Task
Return the data below exactly, stopping after the line with "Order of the".

(Beginning of Supplied material)

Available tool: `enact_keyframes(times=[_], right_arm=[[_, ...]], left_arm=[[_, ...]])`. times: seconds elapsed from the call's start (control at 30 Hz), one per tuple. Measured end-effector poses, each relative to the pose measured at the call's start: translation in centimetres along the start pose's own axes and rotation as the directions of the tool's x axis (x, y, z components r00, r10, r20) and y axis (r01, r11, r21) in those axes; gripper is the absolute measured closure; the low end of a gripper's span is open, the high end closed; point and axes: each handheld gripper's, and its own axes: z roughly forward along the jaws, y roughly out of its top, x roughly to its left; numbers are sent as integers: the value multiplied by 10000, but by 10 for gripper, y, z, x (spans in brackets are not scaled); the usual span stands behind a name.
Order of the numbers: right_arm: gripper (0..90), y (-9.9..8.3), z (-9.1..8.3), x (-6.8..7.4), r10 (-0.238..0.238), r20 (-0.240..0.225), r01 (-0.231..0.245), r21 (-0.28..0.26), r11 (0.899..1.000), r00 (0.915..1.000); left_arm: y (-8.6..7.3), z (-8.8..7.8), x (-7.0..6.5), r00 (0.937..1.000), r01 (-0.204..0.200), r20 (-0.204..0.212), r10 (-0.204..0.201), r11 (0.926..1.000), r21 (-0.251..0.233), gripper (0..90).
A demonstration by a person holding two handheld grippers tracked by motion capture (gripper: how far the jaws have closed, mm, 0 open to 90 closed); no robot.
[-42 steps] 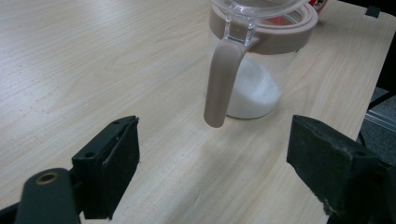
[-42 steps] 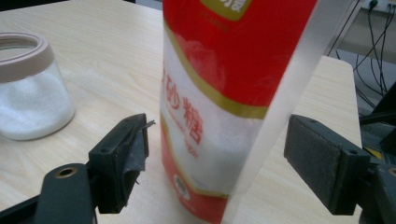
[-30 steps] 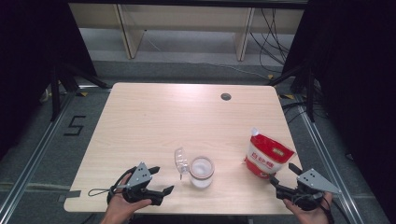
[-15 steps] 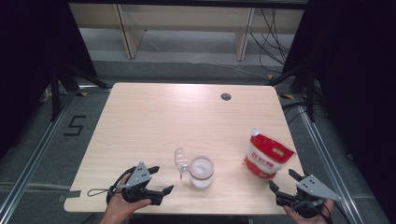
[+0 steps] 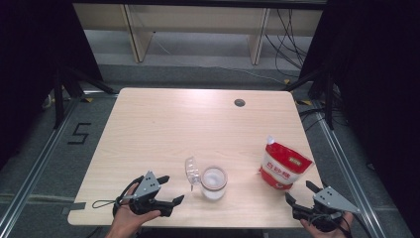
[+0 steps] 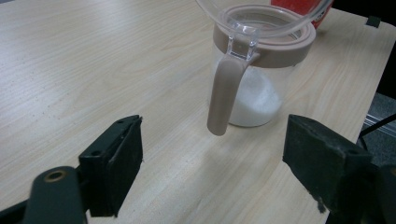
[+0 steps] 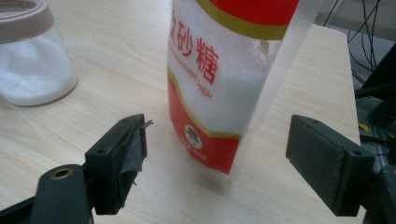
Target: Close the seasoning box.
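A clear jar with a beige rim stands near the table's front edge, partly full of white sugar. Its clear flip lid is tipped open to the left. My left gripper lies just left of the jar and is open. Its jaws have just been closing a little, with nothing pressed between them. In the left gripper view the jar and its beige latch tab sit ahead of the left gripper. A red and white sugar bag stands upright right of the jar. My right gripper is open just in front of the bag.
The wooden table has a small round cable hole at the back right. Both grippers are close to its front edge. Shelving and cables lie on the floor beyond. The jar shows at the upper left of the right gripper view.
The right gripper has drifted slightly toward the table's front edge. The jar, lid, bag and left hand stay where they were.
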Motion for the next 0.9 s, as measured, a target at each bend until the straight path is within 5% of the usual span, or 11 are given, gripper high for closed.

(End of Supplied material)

Response for this exercise
Available tool: `enact_keyframes(times=[_], right_arm=[[_, ...]], left_arm=[[_, ...]])`. times: seconds elapsed from the call's start (control at 30 Hz), one per tuple. Measured end-effector poses, each relative to the pose measured at the call's start: translation in centimetres along the start pose's own axes and rotation as the directions of the tool's x axis (x, y, z components r00, r10, r20) and y axis (r01, r11, r21) in those axes; gripper is the absolute measured closure; the low end of a gripper's span is open, the high end closed; point and axes: each handheld gripper's, and its own axes: z roughly forward along the jaws, y roughly out of its top, x roughly to its left; numbers are sent as integers: the value multiplied by 10000, but by 10 for gripper, y, z, x (spans in brackets are not scaled); the usual span stands behind a name.
Order of the numbers: right_arm: gripper (0..90), y (-9.9..8.3), z (-9.1..8.3), x (-6.8..7.4), r10 (-0.238..0.238), r20 (-0.240..0.225), r01 (-0.231..0.245), r21 (-0.28..0.26), r11 (0.899..1.000), r00 (0.915..1.000); left_arm: y (-8.6..7.3), z (-8.8..7.8), x (-7.0..6.5), r00 (0.937..1.000), r01 (-0.204..0.200), r20 (-0.204..0.212), r10 (-0.204..0.201), r11 (0.926..1.000), r21 (-0.251..0.233), gripper (0..90).

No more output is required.